"> MAY 2006 BAD FAITH CASES JURY DECIDES BAD FAITH ISSUE AS TO DECLINING FIRE COVERAGE ON BASIS THAT POLICY ISSUED FOR MULTIPLE FAMILY DWELLING ACTUALLY USED AS REHAB CENTER (Philadelphia Commerce) - Fineman, Krekstein, & Harris

MAY 2006 BAD FAITH CASES JURY DECIDES BAD FAITH ISSUE AS TO DECLINING FIRE COVERAGE ON BASIS THAT POLICY ISSUED FOR MULTIPLE FAMILY DWELLING ACTUALLY USED AS REHAB CENTER (Philadelphia Commerce)
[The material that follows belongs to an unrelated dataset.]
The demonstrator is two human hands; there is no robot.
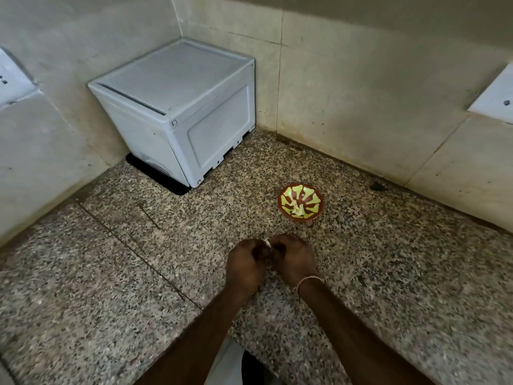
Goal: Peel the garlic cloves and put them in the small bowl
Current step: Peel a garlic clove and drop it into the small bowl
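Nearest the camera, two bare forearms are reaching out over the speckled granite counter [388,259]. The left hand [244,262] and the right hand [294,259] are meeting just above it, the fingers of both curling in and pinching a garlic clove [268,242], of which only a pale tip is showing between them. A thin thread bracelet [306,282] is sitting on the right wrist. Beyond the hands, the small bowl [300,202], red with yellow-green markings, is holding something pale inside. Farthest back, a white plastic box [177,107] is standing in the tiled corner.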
In Pietrak v. Certain Underwriters at Lloyd’s, the plaintiff owned a property which was insured for three-family occupancy.  Unbeknownst to her insurer, however, plaintiff had leased the dwelling to an entity providing boarding-house accommodations to eleven unrelated recovering addicts in eight distinct units.  She sued the insurer for bad faith after the insurer refused coverage for damages stemming from a fire.  The insurer moved for summary judgment (judgment as a matter of law), arguing that the insured’s bad faith claim should be barred.  The insurer reasoned that by representing that three families occupied the property, and by failing to disclose that eleven unrelated individuals actually lived on the premises, the insured breached the insurance contract and rendered the policy void from the onset.  The insurer’s employee who wrote the insurance policy in question testified that “[t]he use of the insured property is material to the issuance of an insurance policy as it determines the premium amount and whether the policy can be written at all.”  However, the Philadelphia Commerce Court found that the insurers, as moving parties, had failed to demonstrate that [no genuine issue of fact exists as to whether] insuring the property under a three-family occupancy posed fewer or less significant risks than insuring the same premises under an occupancy of eleven unrelated adults.  In addition, the Court applied a long-standing Pennsylvania rule (the so-called “Nanty-Glo Rule”) that where the testimony of the party having the burden of proof is oral, the credibility of that testimony is always for the jury.  Therefore, the Court declined to enter judgment as a matter of law. 

Date of Decision:  May 26, 2006

Pietrak v. Certain Underwriters at Lloyd’s, December Term 2004, No. 2026, 2006 Phila. Ct. Com. Pl. LEXIS 219 (C.C.P. Philadelphia  May 26, 2006)  (Abramson, J.).